◆ Try it
The full text of the records below, minus any pictures, should be given back word for word.

◆ Input material
_ _ _
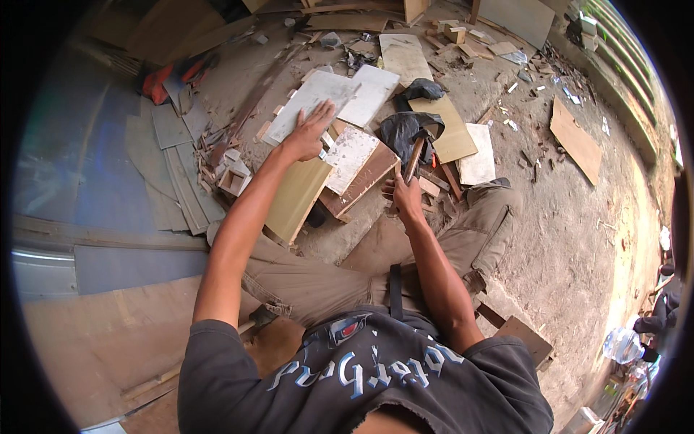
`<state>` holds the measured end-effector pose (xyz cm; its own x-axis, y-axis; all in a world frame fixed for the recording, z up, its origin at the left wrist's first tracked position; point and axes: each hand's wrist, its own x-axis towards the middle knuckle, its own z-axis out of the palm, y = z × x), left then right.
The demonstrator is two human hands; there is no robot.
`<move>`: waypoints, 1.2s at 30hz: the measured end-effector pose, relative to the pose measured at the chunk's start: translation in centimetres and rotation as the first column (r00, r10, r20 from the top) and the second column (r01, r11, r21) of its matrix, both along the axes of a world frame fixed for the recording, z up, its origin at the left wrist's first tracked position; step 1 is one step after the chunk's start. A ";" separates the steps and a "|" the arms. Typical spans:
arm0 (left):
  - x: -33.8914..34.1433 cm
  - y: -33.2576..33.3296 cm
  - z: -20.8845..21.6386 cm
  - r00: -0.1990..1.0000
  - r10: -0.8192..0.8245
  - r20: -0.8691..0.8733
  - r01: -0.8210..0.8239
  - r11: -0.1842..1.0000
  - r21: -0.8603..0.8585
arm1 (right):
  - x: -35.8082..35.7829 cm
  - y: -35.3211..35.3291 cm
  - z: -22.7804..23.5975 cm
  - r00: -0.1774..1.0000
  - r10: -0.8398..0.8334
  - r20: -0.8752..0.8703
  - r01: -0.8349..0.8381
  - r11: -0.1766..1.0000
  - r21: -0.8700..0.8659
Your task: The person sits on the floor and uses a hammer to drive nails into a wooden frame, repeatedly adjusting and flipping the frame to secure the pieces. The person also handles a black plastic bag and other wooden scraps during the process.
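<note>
As the left hand (308, 135) touches a board (312, 94), lettering (356, 376) crosses the shirt (470, 394).

We see one piece of lettering, across the chest of the dark shirt (303, 405): a single line of large, ornate gothic letters (352, 375), pale with bluish shading. From where we look it stands upside down, bending along the folds, and its end toward our right slips partly out of our sight.
</note>
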<state>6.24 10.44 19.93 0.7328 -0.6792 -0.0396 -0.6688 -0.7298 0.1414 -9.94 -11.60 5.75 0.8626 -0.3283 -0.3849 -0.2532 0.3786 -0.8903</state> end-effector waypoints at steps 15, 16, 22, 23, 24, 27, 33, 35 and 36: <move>0.7 8.4 1.1 0.966 -0.256 0.046 0.258 0.966 -0.034 | 0.0 0.5 2.5 0.998 0.021 -0.057 -0.037 0.955 -0.296; 0.3 8.4 1.1 0.967 -0.243 0.073 0.245 0.969 -0.020 | 0.0 0.6 2.2 0.998 0.025 -0.055 -0.042 0.943 -0.331; -4.9 11.6 -5.3 0.757 0.620 0.206 -0.268 0.582 -0.768 | -0.6 0.1 1.2 0.986 -0.001 -0.167 -0.060 0.931 -0.359; -6.1 12.2 -8.0 0.596 0.799 0.077 -0.278 0.296 -0.914 | -0.4 -0.2 0.8 0.981 -0.015 -0.193 -0.043 0.955 -0.294; -6.8 13.3 -10.8 0.418 0.903 -0.098 -0.207 -0.010 -0.978 | 0.4 -0.5 -0.3 0.988 -0.027 -0.154 -0.020 0.955 -0.296; -8.5 24.7 -20.5 0.121 0.681 -0.722 -0.341 -0.654 -0.675 | 3.0 3.6 -1.6 0.986 0.057 -0.155 -0.097 0.959 -0.264; -6.8 13.9 -20.6 0.473 -0.275 -0.837 -0.618 -0.781 -0.093 | 9.2 -1.8 -4.9 0.961 -0.026 -0.276 0.024 1.000 -0.008; -6.9 13.9 -21.6 0.592 -0.298 -0.749 -0.610 -0.773 -0.174 | 11.8 -2.1 -4.9 0.951 -0.069 -0.301 0.116 0.983 0.139; -6.7 15.0 -22.7 0.630 -0.265 -0.730 -0.542 -0.823 -0.169 | 12.6 -0.5 -4.8 0.940 -0.096 -0.327 0.149 0.979 0.141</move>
<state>-0.42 25.49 -2.78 0.8521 0.3447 -0.3938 -0.1044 0.8492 0.5176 2.68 -12.13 0.99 0.6443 -0.3340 -0.6880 -0.4544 0.5564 -0.6957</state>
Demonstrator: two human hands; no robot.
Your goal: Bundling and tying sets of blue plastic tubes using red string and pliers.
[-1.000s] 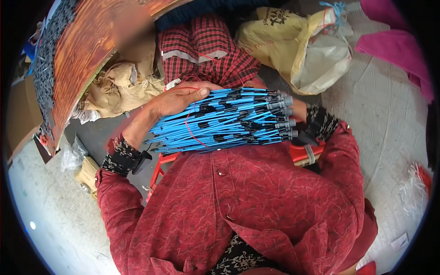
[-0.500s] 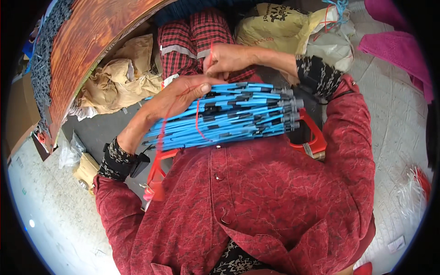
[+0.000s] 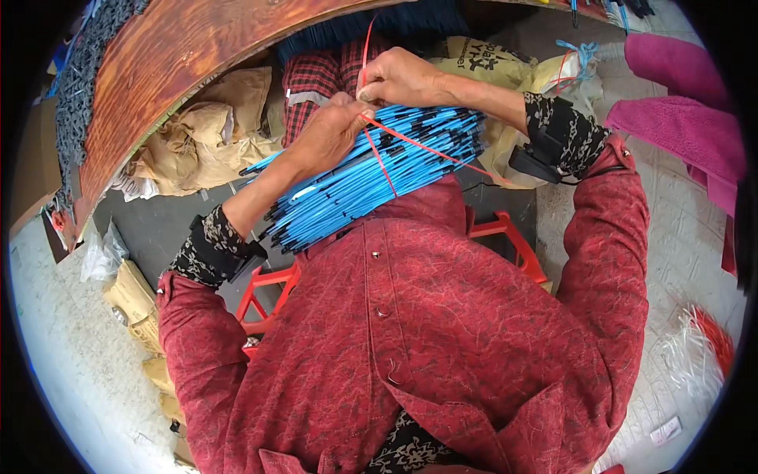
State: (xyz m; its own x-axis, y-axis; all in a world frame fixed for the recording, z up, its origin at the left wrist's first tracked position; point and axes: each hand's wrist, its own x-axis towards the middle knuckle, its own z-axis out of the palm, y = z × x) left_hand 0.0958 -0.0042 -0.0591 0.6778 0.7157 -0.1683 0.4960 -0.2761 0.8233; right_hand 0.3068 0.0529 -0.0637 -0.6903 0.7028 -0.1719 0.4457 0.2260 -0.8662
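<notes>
At the far edge of the blue bundle [image 3: 347, 193] beyond the jacket [image 3: 442, 292], left hand [image 3: 330, 133] and right hand [image 3: 401, 79], fingers pinched closed on red string [image 3: 430, 148], seemed mid-knot, the next move calling for a firm pull.

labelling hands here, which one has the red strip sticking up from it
The right hand: the upright red strip rises from its fingers. The left hand sits lower in view, over the blue bundle.

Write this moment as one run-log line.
left hand: pinching red tie | right hand: gripping red tie | blue rod bundle: below hands, tie across it
</notes>
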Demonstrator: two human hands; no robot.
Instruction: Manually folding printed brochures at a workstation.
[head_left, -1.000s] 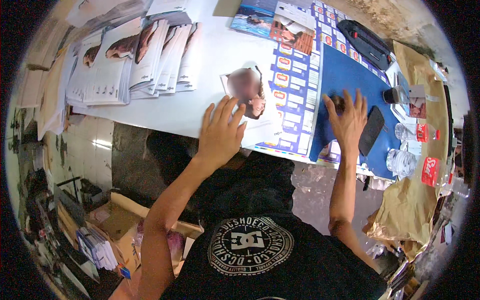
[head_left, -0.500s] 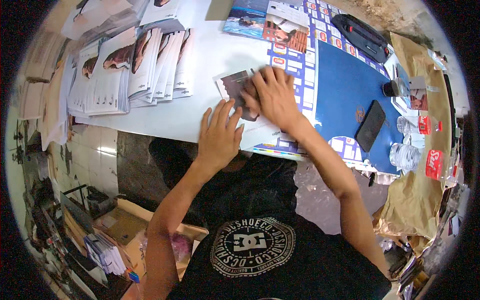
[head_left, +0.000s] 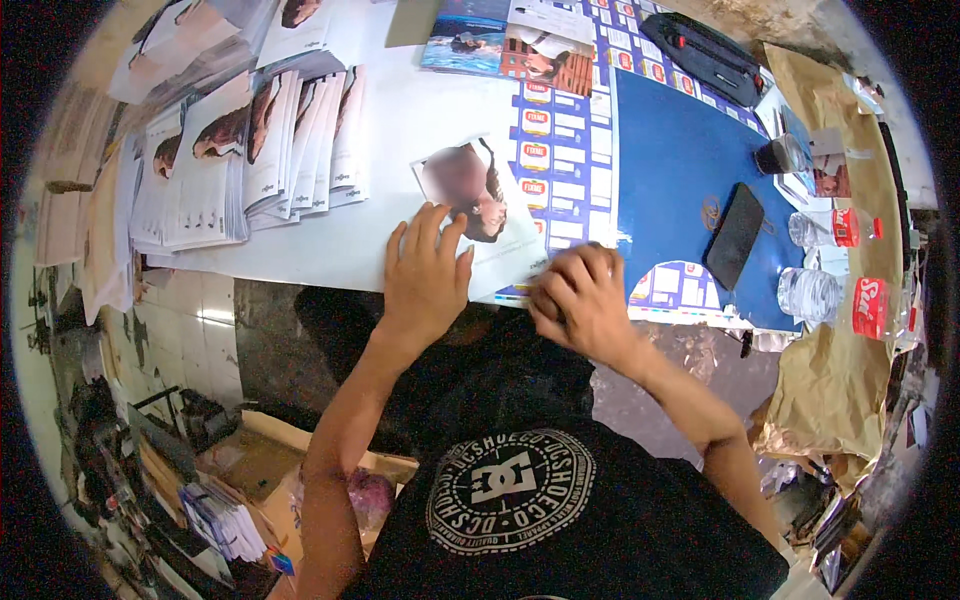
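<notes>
A white printed brochure (head_left: 489,262) with a photo of a person on it lies at the table's near edge, slightly turned. My left hand (head_left: 425,280) rests on its near-left side, fingers spread and lying on the paper. By the brochure's near-right corner is my right hand (head_left: 583,305), its fingers curled inward and a little blurred. Whatever those fingers may hold is hidden beneath them. To the left, several stacks of matching white brochures (head_left: 215,185) overlap one another.
Beyond the brochure lie colour-printed sheets (head_left: 548,62). Blue-and-white label sheets (head_left: 564,155) and a blue board (head_left: 665,180) cover the right. On that side are a black phone (head_left: 735,237), a dark drink cup (head_left: 780,156), plastic bottles (head_left: 808,296) and a black case (head_left: 703,60).
My right hand has slid from the top of the brochure toward me, down to its near-right corner, uncovering the photo. My left hand stays on the paper. The whole view has shifted slightly.
</notes>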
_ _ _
◆ Solution for this problem
`<state>` holds the measured end-effector pose (xyz cm; its own x-axis, y-axis; all in a world frame fixed for the recording, z up, its origin at the left wrist's first tracked position; point and axes: each hand's wrist, its own x-axis towards the middle knuckle, its own z-axis out of the palm, y = z × x), left then right.
The demonstrator is two human hands; there is no robot.
`<move>`: waypoints, 1.2s at 30hz: the measured end-effector pose, relative to the pose measured at the chunk's start: translation in centimetres and rotation as the first column (r00, r10, r20 from the top) and the second column (r01, r11, r21) of its matrix, both along the axes of a world frame fixed for the recording, z up, its origin at the left wrist's first tracked position; step 1 is one step after the chunk's start. A ";" separates the steps and a "|" the arms. Typical spans:
arm0 (left):
  - x: -33.8914..34.1433 cm
  - y: -33.2576..33.3296 cm
  - z: -20.8845..21.6386 cm
  - r00: -0.1990..1.0000
  - r10: -0.8192..0.8245
  - r20: -0.8691..0.8733
  - r01: -0.8210..0.8239
  - r11: -0.1842..1.0000
  - r21: -0.8603..0.8585
arm1 (right):
  - x: -35.8082..35.7829 cm
  - y: -35.3211..35.3291 cm
  - z: -22.7804..23.5975 cm
  - r00: -0.1774..1.0000
  - r10: -0.8398..0.8334
  - r20: -0.8752..0.8703
  - r01: -0.8349..0.8381
  - r11: -0.1766..1.0000
  - r21: -0.8700..0.8659
Your task: The person sits on the floor and uses a hammer to drive nails into a wooden frame, repeatedly adjusting and flipping the frame to secure the pieces. The person also handles a black plastic bag and other wooden scraps during the process.
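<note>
As the left hand (308, 135) touches a board (312, 94), lettering (356, 376) crosses the shirt (470, 394).

We see one piece of lettering, across the chest of the dark shirt (303, 405): a single line of large, ornate gothic letters (352, 375), pale with bluish shading. From where we look it stands upside down, bending along the folds, and its end toward our right slips partly out of our sight.
</note>
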<state>6.24 10.44 19.93 0.7328 -0.6792 -0.0396 -0.6688 -0.7298 0.1414 -9.94 -11.60 5.75 0.8626 -0.3283 -0.3849 -0.2532 0.3786 -0.8903</state> end-effector waypoints at steps 15, 16, 22, 23, 24, 27, 33, 35 and 36: <move>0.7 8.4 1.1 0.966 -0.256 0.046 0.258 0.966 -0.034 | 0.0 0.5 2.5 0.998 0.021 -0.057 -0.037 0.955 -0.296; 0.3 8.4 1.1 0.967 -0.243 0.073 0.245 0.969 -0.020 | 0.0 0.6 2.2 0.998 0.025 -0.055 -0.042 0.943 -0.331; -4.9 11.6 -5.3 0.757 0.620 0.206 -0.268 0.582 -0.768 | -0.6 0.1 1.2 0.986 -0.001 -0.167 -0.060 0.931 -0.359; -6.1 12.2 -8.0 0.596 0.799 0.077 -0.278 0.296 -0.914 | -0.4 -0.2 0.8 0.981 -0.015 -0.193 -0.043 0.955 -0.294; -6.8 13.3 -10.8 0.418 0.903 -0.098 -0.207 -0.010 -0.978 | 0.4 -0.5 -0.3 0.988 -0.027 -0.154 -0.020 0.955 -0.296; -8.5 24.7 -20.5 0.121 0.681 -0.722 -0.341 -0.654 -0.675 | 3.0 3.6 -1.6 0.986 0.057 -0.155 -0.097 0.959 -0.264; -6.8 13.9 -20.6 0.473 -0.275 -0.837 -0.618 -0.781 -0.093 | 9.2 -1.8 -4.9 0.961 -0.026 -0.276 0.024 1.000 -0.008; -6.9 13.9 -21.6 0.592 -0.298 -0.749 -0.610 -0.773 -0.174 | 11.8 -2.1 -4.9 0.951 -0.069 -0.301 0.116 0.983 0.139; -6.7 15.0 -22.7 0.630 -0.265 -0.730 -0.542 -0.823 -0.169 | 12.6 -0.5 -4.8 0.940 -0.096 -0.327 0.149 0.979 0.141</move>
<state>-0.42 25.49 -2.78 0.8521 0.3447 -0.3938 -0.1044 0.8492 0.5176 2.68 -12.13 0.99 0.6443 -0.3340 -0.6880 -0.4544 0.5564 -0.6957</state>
Demonstrator: two human hands; no robot.
Your goal: Bundling and tying sets of blue plastic tubes using red string and pliers.
[-1.000s] 
[-0.500s] 
[+0.000s] 
State: (xyz m; its own x-axis, y-axis; all in a world frame fixed for the recording, z up, its origin at the left wrist's first tracked position; point and axes: each hand's wrist, its own x-axis towards the middle knuckle, its own z-axis out of the palm, y = z × x) left_hand 0.0958 -0.0042 -0.0591 0.6778 0.7157 -0.1683 0.4960 -0.2761 0.8233; right_hand 0.3068 0.0529 -0.0637 -0.6903 0.7028 -0.1719 0.4457 0.2260 -0.8662
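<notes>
At the far edge of the blue bundle [image 3: 347, 193] beyond the jacket [image 3: 442, 292], left hand [image 3: 330, 133] and right hand [image 3: 401, 79], fingers pinched closed on red string [image 3: 430, 148], seemed mid-knot, the next move calling for a firm pull.

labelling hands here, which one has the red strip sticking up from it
The right hand: the upright red strip rises from its fingers. The left hand sits lower in view, over the blue bundle.

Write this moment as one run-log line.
left hand: pinching red tie | right hand: gripping red tie | blue rod bundle: below hands, tie across it
</notes>
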Demonstrator: two human hands; no robot.
Instruction: Manually folding printed brochures at a workstation.
[head_left, -1.000s] 
[head_left, -0.500s] 
[head_left, +0.000s] 
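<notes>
A white printed brochure (head_left: 489,262) with a photo of a person on it lies at the table's near edge, slightly turned. My left hand (head_left: 425,280) rests on its near-left side, fingers spread and lying on the paper. By the brochure's near-right corner is my right hand (head_left: 583,305), its fingers curled inward and a little blurred. Whatever those fingers may hold is hidden beneath them. To the left, several stacks of matching white brochures (head_left: 215,185) overlap one another.
Beyond the brochure lie colour-printed sheets (head_left: 548,62). Blue-and-white label sheets (head_left: 564,155) and a blue board (head_left: 665,180) cover the right. On that side are a black phone (head_left: 735,237), a dark drink cup (head_left: 780,156), plastic bottles (head_left: 808,296) and a black case (head_left: 703,60).
My right hand has slid from the top of the brochure toward me, down to its near-right corner, uncovering the photo. My left hand stays on the paper. The whole view has shifted slightly.
</notes>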

The output requires nothing else.